PROMPT
Scan the records below for the line with "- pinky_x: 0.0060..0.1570" and the line with "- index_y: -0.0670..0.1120". Repeat those two lines and every line between them exactly, and nothing else.

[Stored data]
++++++++++
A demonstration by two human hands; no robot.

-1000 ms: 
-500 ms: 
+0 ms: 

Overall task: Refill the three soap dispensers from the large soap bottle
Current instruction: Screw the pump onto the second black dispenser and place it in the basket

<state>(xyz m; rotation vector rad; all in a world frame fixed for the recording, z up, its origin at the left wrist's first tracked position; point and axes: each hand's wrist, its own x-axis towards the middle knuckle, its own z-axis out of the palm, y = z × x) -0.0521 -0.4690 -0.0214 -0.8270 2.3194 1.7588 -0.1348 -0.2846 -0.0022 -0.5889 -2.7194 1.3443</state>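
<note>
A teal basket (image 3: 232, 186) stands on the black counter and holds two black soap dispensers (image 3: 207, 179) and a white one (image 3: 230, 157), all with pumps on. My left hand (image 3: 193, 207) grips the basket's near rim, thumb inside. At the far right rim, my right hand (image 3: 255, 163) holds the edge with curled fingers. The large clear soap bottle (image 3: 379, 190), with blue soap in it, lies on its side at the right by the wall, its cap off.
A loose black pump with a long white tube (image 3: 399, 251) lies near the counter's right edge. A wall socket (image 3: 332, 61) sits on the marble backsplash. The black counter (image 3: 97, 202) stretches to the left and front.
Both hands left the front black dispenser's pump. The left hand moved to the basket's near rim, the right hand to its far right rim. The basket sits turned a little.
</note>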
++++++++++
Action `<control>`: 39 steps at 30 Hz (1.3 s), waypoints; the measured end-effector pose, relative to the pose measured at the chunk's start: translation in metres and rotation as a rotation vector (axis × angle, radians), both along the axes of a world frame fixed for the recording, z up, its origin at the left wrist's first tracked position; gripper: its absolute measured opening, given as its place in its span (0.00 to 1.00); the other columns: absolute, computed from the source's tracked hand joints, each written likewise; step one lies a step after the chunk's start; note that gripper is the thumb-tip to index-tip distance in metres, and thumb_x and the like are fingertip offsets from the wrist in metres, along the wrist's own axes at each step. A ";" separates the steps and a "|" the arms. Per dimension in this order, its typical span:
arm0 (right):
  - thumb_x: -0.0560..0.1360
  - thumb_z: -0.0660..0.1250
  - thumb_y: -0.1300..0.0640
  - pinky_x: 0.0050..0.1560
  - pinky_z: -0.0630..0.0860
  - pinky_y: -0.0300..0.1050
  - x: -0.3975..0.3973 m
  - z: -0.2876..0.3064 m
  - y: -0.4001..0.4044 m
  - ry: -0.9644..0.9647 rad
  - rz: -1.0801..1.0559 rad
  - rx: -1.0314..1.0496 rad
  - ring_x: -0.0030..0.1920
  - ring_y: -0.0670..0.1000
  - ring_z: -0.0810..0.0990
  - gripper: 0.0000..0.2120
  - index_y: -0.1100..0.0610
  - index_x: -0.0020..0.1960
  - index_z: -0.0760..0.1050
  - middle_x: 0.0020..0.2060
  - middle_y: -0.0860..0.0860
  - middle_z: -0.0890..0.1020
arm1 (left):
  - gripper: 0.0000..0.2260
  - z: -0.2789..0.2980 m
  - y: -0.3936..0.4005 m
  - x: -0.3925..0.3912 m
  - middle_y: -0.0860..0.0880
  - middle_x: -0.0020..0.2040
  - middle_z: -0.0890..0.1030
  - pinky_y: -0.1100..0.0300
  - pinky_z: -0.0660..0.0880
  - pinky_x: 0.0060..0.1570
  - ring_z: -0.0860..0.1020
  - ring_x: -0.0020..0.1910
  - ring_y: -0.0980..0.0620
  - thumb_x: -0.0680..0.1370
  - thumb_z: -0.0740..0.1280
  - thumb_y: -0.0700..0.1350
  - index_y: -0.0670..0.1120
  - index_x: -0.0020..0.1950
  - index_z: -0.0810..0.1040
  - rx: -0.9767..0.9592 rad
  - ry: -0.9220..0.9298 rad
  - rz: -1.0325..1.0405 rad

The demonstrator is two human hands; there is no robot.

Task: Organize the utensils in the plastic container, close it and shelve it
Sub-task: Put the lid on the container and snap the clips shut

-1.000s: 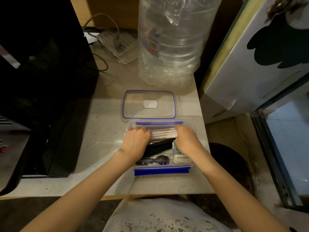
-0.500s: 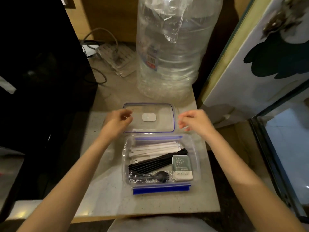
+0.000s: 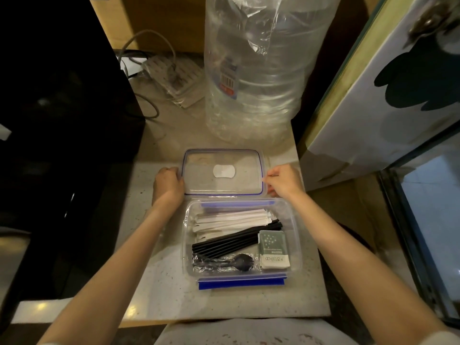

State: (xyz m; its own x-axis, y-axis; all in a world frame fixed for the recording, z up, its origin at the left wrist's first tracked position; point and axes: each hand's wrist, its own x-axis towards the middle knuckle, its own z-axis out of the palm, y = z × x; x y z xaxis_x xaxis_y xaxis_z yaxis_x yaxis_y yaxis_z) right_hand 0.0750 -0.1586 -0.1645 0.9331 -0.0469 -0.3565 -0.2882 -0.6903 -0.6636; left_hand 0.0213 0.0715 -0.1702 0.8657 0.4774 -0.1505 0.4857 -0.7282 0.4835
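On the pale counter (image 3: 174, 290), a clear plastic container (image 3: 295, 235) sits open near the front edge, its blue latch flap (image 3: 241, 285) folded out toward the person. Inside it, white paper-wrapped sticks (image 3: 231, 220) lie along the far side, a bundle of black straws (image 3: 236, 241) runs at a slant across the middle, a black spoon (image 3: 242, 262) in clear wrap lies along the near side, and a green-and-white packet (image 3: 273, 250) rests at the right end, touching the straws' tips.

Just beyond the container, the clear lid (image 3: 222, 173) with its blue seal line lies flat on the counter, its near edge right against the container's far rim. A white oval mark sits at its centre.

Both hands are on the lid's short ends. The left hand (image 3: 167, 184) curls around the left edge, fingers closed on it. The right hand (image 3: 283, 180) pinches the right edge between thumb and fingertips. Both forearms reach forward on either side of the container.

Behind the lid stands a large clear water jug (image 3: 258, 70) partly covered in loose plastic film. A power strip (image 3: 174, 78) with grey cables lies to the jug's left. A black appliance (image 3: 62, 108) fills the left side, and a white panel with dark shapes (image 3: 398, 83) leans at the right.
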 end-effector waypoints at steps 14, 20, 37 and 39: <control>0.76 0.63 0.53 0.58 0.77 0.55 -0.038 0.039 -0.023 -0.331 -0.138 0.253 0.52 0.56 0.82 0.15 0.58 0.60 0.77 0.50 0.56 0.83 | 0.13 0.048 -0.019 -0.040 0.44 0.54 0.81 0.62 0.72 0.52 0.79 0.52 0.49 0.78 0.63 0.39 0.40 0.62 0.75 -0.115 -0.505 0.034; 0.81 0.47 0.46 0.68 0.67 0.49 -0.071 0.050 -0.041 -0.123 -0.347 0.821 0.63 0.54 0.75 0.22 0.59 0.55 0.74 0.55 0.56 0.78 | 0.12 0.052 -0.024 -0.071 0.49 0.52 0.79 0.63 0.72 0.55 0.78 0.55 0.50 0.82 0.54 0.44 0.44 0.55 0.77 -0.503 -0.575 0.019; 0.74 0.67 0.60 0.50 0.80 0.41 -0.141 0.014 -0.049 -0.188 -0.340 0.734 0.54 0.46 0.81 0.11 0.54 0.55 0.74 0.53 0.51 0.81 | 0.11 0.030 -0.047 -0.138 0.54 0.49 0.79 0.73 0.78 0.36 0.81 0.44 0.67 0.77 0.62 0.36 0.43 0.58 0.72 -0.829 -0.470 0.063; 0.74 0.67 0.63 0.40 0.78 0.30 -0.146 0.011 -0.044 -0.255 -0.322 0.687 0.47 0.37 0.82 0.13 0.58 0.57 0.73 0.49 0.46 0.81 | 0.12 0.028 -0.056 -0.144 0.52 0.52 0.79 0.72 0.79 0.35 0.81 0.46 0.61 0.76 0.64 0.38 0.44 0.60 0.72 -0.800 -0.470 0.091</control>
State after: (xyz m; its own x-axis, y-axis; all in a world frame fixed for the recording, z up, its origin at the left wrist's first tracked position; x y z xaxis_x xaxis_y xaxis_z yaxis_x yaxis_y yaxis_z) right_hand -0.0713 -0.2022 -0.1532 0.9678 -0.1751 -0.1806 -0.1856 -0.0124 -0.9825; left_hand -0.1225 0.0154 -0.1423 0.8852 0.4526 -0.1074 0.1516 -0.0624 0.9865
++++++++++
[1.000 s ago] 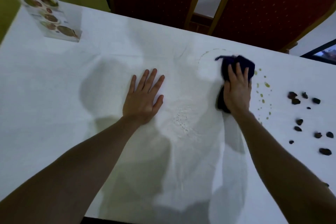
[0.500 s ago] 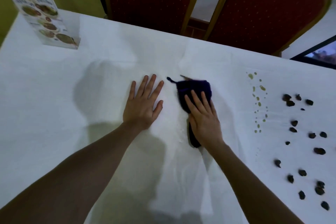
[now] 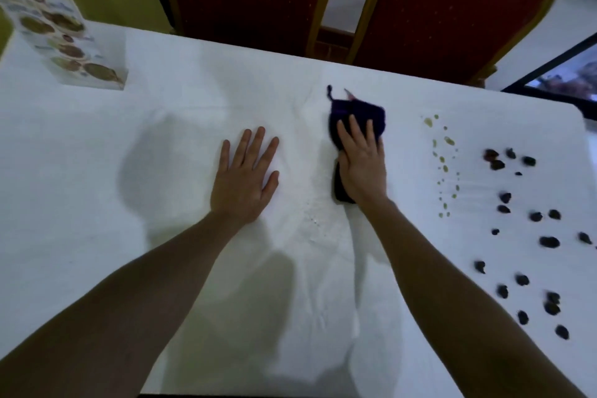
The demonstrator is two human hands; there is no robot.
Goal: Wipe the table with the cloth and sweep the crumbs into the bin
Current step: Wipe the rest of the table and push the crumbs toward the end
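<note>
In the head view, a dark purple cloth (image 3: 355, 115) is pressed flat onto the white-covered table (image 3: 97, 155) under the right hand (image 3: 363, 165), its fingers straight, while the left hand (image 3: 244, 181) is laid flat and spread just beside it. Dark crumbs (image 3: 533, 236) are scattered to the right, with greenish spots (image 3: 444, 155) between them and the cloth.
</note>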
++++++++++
EXERCISE ANSWER
  - pinky_x: 0.0060..0.1570
  - ring_z: -0.0860..0.1020
  - ring_x: -0.0020..0.1910
  - ring_y: -0.0980..0.0620
  - thumb_x: -0.0680..0.1370
  - thumb_z: -0.0740..0.1280
  - thumb_y: -0.0700..0.1350
  - index_y: -0.0670..0.1120

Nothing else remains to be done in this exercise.